Маленькая состарившаяся Аза Магомедовна, кое-как доживавшая на свою пенсию в крошечной комнатушке, большую часть которой некогда занимало прокатное пианино (так бы и играть ей всю оставшуюся жизнь на чужих инструментах), однажды получила письмо, в котором сообщалось, что ушедший в небытие незабвенный Слава Ростропович жив и что он заработал денег, на которые купил и прислал ей в подарок кабинетный «Стейнвей», не больше и не меньше, чтобы отныне, назло врагам, был у нее собственный инструмент. И такой, какой им самим и не снился, чтоб они сдохли! И она помчалась в Шереметьево, куда уже прикатил этот невероятный подарок, и увидела его своими глазами, и обалдела, потому что в том месте, где обычно красуется название фирмы, стояло имя «Оська». Так теперь назывался этот единственный в своем роде экземпляр.
«Слава!» — будто бы сказала потрясенная Аза Магомедовна и уже протянула было ручки к своему сокровищу, но таможенник с лицом, напоминающим малый барабан, сказал ей: «Не-ет, дорогая гражданочка. Вы представляете, сколько стоит этот ящичек?» Она представляла. Ведь это был второй ящичек, который прислал Ростропович из сияющего далека в родную страну. Первый он подарил своему ненаглядному Шостаковичу на шестидесятилетие, поскольку умирающий уже композитор так всю жизнь и проиграл на взятом в прокате рояле. Шостакович, говорят, увидев сверкающее чудо, заслонил «Стейнвей» ладошкой и сказал в жутком волнении: «Ладно, дачу я продам, чтобы расплатиться, но хватит ли этого?» Еле его успокоили. Так что бедная Ося прекрасно была осведомлена, почем рояль ее имени, стоящий за таможенным барьером. «Все оплачено, — успокоил ее могучий таможенник, — с вас только пошлина». И дал ей в руки бумажку, на которой значилась сумма в три полных стоимости рояля. Лучше бы он ей плюнул в лицо. Как она плакала, звоня Веронике, объясняя, что так и оставила «им свой рояль».
Ростропович, узнав об этом, вышел из себя. Он написал таможенникам письмо, в котором сообщал, что, если они не отдадут Оське рояль, он устроит где-нибудь в Европе музей одного предмета, этого самого рояля, с надписью: «Рояль, который не пустили в Советский Союз». — «Ну и хрен с тобой! — ржала таможня. — Во народ, эти диссидяры!» Год украшал «Стейнвей» советскую таможню, и зажравшийся Ростропович был-таки сломлен. Он заплатил им все, что они хотели. А поскольку у него не было рублей, он выплатил эту тройную стоимость долларами, а один зеленый стоил тогда, если помните, 63 копейки. Аза свой рояль получила. И теперь в ее комнатушке, где давно уже нет ни одной несостарившейся вещи, сверкает «Стейнвей» стоимостью в четыре своих цены. Самый дорогой в мире рояль «Оська». Вот так!
Ростропович был известный хулиган, а Солженицын всюду боролся за правду. Однажды Солженицын написал Ростроповичу письмо. В те поры он уже перестал быть Теленком, Который Бодался с Дубом, но не стал еще Великим Старцем. В те поры он назывался Вермонтский Отшельник и жил в персональной усадьбе, сочиняя необъятную эпопею обо всем.
И вот он вспомнил, как некогда жил в далекой России, на даче всеми обласканного виолончелиста, который приютил несчастного сочинителя. А бедный Солженицын был ужасно несчастный.
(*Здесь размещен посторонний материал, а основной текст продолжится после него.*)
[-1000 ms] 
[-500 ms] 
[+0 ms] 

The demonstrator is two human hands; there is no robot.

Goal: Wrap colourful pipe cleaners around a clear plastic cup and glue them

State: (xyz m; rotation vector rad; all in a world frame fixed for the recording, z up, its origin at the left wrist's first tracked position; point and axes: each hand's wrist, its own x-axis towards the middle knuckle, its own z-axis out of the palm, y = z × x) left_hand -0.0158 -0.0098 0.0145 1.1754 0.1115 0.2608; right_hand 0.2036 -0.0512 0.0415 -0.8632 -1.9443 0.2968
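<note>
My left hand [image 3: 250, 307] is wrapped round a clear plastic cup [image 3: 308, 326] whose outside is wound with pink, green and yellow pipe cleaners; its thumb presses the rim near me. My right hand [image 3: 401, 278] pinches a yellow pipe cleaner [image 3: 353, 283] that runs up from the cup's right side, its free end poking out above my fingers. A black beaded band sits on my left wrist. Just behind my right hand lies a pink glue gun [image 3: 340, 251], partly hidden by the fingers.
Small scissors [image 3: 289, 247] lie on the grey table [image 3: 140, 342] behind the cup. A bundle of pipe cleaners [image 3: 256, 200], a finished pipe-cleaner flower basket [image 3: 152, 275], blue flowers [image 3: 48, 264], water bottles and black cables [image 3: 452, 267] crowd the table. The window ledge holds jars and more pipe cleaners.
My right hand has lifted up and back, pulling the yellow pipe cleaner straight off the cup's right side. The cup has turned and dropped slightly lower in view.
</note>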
В ту пору к нему жутко прискребались власти, мешая бодаться с дубом, а это занятие он любил больше всего на свете.
Ростропович же считал, что каждый человек должен заниматься своим делом, и на этом основании не лез в конспиративные дела своего квартиранта, боровшегося за правду не только явно, но и тайно. В его скрытый зеленью флигелек через заднюю калитку пробирались и пробирались изможденные жертвы репрессий. Но если на заднем дворе дачи творились таинственные дела, то через ворота к хозяину шли и ехали его веселые избалованные друзья, далекие от тюрем и ссылок. Хозяин жил играючи.
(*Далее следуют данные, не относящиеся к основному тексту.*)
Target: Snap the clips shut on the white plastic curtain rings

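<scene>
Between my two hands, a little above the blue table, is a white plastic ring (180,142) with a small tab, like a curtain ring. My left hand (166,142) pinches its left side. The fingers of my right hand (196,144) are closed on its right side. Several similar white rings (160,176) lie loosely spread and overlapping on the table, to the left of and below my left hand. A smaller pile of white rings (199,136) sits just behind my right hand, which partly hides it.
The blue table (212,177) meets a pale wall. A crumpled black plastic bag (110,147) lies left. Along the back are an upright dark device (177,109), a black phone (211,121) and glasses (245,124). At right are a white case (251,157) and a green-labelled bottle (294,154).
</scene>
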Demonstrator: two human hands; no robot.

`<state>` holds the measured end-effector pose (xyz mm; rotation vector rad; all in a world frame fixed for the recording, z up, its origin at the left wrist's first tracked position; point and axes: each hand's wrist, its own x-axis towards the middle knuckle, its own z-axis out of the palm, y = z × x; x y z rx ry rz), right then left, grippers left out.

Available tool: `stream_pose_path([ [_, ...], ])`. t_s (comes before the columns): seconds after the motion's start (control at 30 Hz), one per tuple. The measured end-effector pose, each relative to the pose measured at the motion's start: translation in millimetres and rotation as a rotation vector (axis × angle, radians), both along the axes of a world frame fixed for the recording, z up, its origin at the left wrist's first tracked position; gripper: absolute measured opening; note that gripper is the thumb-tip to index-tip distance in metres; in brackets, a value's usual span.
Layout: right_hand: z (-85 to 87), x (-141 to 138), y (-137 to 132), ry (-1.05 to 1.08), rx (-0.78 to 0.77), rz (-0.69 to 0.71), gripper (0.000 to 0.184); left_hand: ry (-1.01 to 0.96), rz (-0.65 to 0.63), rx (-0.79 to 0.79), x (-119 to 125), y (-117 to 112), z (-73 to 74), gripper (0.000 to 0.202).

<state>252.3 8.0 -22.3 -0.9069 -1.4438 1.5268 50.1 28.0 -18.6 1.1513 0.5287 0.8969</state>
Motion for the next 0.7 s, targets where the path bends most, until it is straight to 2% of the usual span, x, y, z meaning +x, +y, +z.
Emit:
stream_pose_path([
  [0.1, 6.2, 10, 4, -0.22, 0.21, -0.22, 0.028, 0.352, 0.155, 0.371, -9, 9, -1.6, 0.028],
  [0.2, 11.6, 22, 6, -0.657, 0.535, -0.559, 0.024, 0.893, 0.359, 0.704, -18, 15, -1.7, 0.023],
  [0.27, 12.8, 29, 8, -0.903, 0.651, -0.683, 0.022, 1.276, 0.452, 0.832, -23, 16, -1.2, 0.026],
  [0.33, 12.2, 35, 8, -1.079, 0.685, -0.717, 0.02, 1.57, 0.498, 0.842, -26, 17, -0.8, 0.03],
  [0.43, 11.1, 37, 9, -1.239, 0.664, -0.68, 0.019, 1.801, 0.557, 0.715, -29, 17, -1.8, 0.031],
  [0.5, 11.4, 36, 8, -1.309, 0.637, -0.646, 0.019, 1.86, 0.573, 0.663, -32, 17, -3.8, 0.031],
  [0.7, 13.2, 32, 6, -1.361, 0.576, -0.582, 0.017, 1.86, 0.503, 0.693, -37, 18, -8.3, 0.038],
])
И вот Вермонтский Отшельник вспомнил о своем дачном прошлом и решил написать хозяину дачи письмо. Дело было уже давнее, можно было сказать ему правду. А Отшельник ведь боролся за правду. «Правда — Бог свободного человека». Максим Горький. И он написал: «Я восхищаюсь твоим музыкальным гением, солнечностью твоей натуры, искренностью твоего мышления. Но одновременно и тревожусь — каким ты останешься в русской истории и в памяти потомков. Искусство для искусства вообще существовать может, да только не в русской это традиции. На Руси такое искусство не оставляет благодарной памяти. Уж так у нас повелось, что мы от своих гениев требуем участия в народном горе».